Donnerstag, 10. Mai 2012

Screaming Masterpiece (2005) [Epix]


Screaming Masterpiece (2005) [Epix]

Island wird nicht nur mit einem verklärten Blick auf seine wunderschöne Landschaft und seine Einwohner verbunden, sondern auch mit oft sehr eigenwilliger Musik. Künstler wie Björk, Sigur Rós, Múm und Jóhann Jóhannsson konnten sich überaus erfolgreich in Nischen der Populärmusik einnisten und schafften es, Island auf die musikalische Landkarte vieler zu bringen. Doch sind genannte Künstler nur einzelne Leuchtfeuer an karger Küste oder brodelt es unter Island vor kreativer Energie?

Hahaha. Oh, man. Egal...
Wie die meisten wissen, brodelt es unter Island. Allerdings nicht vor kreativer Energie, sondern aufgrund der Tatsache, dass der 300.000 Seelen-Staat auf dem Mittelatlantischen Rücken liegt. Wobei ich den Mittelatlantischen Rücken jetzt nicht als stumpf oder ideenlos bezeichnen würde. Der Gute konnte in den letzten Jahren ja öfter durch Aktionskunst auf sich aufmerksam machen...ich drifte ab.
Die Dokumentation möchte einen Überblick über die isländische Musikkultur verschaffen und über Interviews herausarbeiten, was die Musik Islands denn so besonders macht.

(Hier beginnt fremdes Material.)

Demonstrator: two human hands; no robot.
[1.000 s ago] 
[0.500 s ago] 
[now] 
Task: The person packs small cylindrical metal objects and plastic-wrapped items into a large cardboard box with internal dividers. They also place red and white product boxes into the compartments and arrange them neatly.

Ersteres wird prächtig über allerhand Konzertmitschnitte erreicht. Hierbei wird sich nicht nur auf die „Stars“ beschränkt, sondern ein wirklich guter Querschnitt geboten. Sogar der erste offizielle Auftritt der jungen Band Nilfisk wird gezeigt, der ganz nebenbei erwähnt als Support für die Foo Fighters stattfand. Leider sind hier Bild und Ton nicht immer hundertprozentig.

Letzteres gelingt leider nur mäßig. Als Negativbeispiel sei hier Damon Albarn, mit dem seltsamerweise sogar geworben wird. Anscheinend schon am Ende eines längeren Abends angelangt, gibt er in wenigen Sätzen eine Anekdote zur Landschaft Islands zum Besten. Zumindest hat man den Blur-Sänger in der Dokumentation.
Es werden einige durchaus beeindruckende Zahlen zur musikalischen Aktivität der isländischen Bevölkerung gegeben und auf die der isländischen Sprache inhärente Rhythmik hingewiesen. Leider bleiben die meisten Interviews eher oberflächlich und begnügen sich damit, für sich zu werben und die eigene Sonderstellung herauszuarbeiten. Múm schaffen es ansatzweise, ihre Herangehensweise und ihre Intentionen in Verbindung mit ihrer Musik zu bringen, wodurch zwar nicht das Besondere an ihrer isländischen Herkunft erklärt wird, aber immerhin. Die kurze Passage zu den Anfängen der Punkszene in Island ist schon etwas interessanter geraten, da hier klar wird, dass sich die lokale Szene doch von anderen abheben wollte. Zwar immer noch politisch und oftmals aggressiv, wollten isländische Punks hauptsächlich eine positive Grundstimmung erzeugen, ohne dabei ihre Relevanz zu opfern.
Als den musikinteressierten Isländern eigen könnte man die Offenheit gegenüber den verschiedensten Genres bezeichnen. Zumindest in dieser Dokumentation bekommt man das Gefühl, dass alle Bevölkerungsschichten gute Musik annehmen würden, ohne sich auf Genres zu versteifen. Besonders eindrucksvoll zeigt dies der Beitrag über die Uraufführung des Liedes "Hrafnagaldur - Odin's Raven Magic", das alte Dichtung mit Klassik, Chorgesängen, dem Post-Rock von Sigur Rós und Minimalelektro vereint.

Was man bei dieser Dokumentation vermisst, ist die Auseinandersetzung mit der Frage, warum isländische Musik bei vielen Leuten eine Sonderstellung einnimmt. Die etwas unbekannteren vorgestellten Bands wurden zwar so vorgestellt, dass sie sich zwar eines Genres bedienen, doch natürlich dem Ganzen ihren eigenen Stempel aufdrücken. Das sagen allerdings die meisten Bands, egal woher sie kommen. So ist es auch nicht verwunderlich, dass viele eher durchschnittlich abliefern. Schade.

Screaming Masterpiece ist eine gute Dokumentation, um einen Überblick über die isländische Musikszene zu bekommen. Tiefergehende Fragen werden leider nur angerissen, sodass es teilweise eher wie ein Werbefilm wirkt.